Tropical Storm Isaac's threat to Tampa lessened by the hour Sunday, but its biggest impact might be seen on downtown streets today.
Downtown Tampa was supposed to have been abuzz with politicians and protesters. But RNC organizers' decision to cancel opening day because of the storm threat has left delegates and politicians looking for ways to kill time -- and protesters with little competition for the public and media's attention.
"We're certainly not scared of the weather," said Corey Uhl, a protester who plans to march to the Forum today, where GOP delegates will convene briefly then recess until Tuesday.
Republican officials say cutting a day from the four-day convention won't have much of an impact.
"Even though the days will be abbreviated, I absolutely believe we'll be able to get our message out," said Russ Schriefer, senior adviser for Republican presidential nominee Mitt Romney.
Added Republican National Committee Chairman Reince Priebus: "We're moving forward, but we are going to be nimble."
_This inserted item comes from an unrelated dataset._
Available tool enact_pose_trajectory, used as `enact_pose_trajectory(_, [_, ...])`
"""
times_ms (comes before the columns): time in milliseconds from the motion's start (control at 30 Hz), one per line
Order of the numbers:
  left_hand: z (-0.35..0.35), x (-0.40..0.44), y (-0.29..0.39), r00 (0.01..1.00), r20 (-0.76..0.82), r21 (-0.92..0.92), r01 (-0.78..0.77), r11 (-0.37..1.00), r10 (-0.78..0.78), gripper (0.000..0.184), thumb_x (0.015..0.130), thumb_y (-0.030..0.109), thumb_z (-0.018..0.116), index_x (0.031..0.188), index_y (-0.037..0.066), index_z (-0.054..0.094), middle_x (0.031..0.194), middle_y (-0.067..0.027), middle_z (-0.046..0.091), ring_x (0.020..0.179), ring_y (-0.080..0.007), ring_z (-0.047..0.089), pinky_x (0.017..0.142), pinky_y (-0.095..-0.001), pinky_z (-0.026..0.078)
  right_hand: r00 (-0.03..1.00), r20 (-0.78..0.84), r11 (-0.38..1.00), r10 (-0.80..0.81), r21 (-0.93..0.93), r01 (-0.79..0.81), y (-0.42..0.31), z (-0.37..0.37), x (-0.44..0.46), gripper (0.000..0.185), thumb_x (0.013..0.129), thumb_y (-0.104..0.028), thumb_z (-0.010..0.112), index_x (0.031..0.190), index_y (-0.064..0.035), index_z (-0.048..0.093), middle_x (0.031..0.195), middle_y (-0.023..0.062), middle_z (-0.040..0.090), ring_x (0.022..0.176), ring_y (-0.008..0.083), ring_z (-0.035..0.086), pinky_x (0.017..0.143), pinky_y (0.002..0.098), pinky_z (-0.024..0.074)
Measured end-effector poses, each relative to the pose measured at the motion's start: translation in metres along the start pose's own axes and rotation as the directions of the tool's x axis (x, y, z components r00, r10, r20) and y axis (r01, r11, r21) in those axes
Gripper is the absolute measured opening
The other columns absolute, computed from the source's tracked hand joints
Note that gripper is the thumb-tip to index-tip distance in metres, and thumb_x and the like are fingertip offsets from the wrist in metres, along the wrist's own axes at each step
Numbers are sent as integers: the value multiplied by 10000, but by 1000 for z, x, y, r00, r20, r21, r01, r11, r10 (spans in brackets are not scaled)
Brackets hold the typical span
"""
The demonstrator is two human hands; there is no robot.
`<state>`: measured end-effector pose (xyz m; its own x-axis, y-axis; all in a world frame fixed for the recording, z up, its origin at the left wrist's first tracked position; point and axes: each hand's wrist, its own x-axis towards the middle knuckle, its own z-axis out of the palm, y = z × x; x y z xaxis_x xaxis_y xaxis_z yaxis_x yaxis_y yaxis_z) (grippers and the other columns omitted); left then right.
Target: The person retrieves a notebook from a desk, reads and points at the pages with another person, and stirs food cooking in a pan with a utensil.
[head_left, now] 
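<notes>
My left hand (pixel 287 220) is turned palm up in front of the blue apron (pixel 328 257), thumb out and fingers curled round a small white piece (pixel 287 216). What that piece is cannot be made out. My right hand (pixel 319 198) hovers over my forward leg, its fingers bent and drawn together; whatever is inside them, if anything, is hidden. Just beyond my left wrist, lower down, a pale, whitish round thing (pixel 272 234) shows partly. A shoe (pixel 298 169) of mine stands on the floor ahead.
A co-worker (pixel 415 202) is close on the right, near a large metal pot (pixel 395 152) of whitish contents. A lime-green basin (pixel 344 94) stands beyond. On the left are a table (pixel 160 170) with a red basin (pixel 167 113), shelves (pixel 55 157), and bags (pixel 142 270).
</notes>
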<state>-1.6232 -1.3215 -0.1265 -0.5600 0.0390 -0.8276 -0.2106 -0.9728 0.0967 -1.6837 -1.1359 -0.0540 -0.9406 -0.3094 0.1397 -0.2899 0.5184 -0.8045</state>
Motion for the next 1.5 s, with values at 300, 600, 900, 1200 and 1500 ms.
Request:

Uhl, a member of the Coalition to March on the RNC, said he expects at least 1,000 people to gather at Perry Harvey Sr. Park at 10 a.m. before the crowd marches to the Forum. Likewise, the Poor People's Economic Human Rights Campaign march is scheduled to go ahead as planned at 3 p.m.
"We're moving ahead with the march," he said.
Donald Butner said he's been sleeping at the Occupy camp in Tampa for a few months. The weather, he says, won't deter him from his protest plans.
"We're here baby, rain or shine," Butner, 52, said. "The weather is going to do what it is going to do."
What Isaac is expected to do today is hurl out squalls bringing heavy rain and 40 mph wind gusts toward Tampa, News Channel 8 chief meteorologist Steve Jerve said.
Isaac's projected path kept inching westward Sunday, each update taking it farther away from Tampa. Sometime before dawn today, the storm should have come within about 200 miles of Tampa Bay -- the closest it will get to here, said Ernie Jillson, forecaster for the National Weather Service.
Even after Isaac passes, though, storm bands will blanket Florida for the next 24 hours.
"I wouldn't count on very much sunshine," Jillson said. "It's such a large storm. Even as it moves away, we'll still get showers and storms all the way to the Bahamas."
Isaac is projected to become a Category 2 hurricane tonight, as it swirls toward the Mississippi-Louisiana border, he said.
The threat of Isaac prompted Gov. Rick Scott to warn delegates on the Pinellas County side of the bay to stay put and not cross one of the three bridges into Tampa.
Thousands of delegates to the Republican National Convention are staying in beachfront hotels in Pinellas.
"If you're staying close to the beach, stay close to the beach," Scott said Sunday outside of the emergency operations center in Tampa. "Don't venture onto the Tampa side because you don't know what's going to happen as far as your ability to get home."
Despite the shift in the nation's focus from the GOP event to the storm, Scott isn't worried about negative publicity.
"What they're going to find out this week is that we know how to deal with hurricanes," he said. "We're prepared; this is a state that knows how to deal with these things. On top of that, we're the best hospitality state around. We have 87 million tourists here a year, we know how to have conventions, we know how to have large events, and we're going to do a great job."
Meantime, Tampa Mayor Bob Buckhorn assured citizens, delegates and the watching world that the RNC show will go on even though the storm already has caused a hiccup in some well-laid plans.
"This is obviously in an interesting time," Buckhorn said. "We are hosting what will be the second-most-viewed television event in the entire world ... at the same time managing a potential hurricane as well."
The mayor wasn't concerned about Isaac giving the city's image a black eye.
"I can control a lot of things as mayor," he said. "The weather isn't one of them. It is what it is. We will be judged critically on how we handle it."
The approaching storm forced workers to undo some of their labor from earlier in the week. Crews on Sunday disassembled a massive tent city for convention concerts and VIPs. A Lynyrd Skynyrd concert Sunday night was canceled, and others still could be, depending on the weather.
"The main tent can withstand 90 mph winds, but we want everyone to be safe," said Rob Jennings, president of American Event Consulting, which built a massive entertainment village near the Forum for concerts with Kid Rock, Journey and others.
The worsening weather Sunday didn't deter demonstrators, who protested outside Sunday night's GOP kick-off party at Tropicana Field in St. Petersburg.
On Sunday afternoon, 200 protesters gathered in Lykes Gaslight Park in downtown Tampa; about half the crowd marched to the Bank of America building, where they put up stickers and wrote messages with chalk, police said.
The march took place without a permit. Officers asked the group to leave, and the crowd dispersed from outside the bank building without incident, police said.
Hours later, Occupy demonstrators returned to the park, hauling out giant blocks of ice that spelled out the words "middle class," which melted quickly during the warm, rainy day.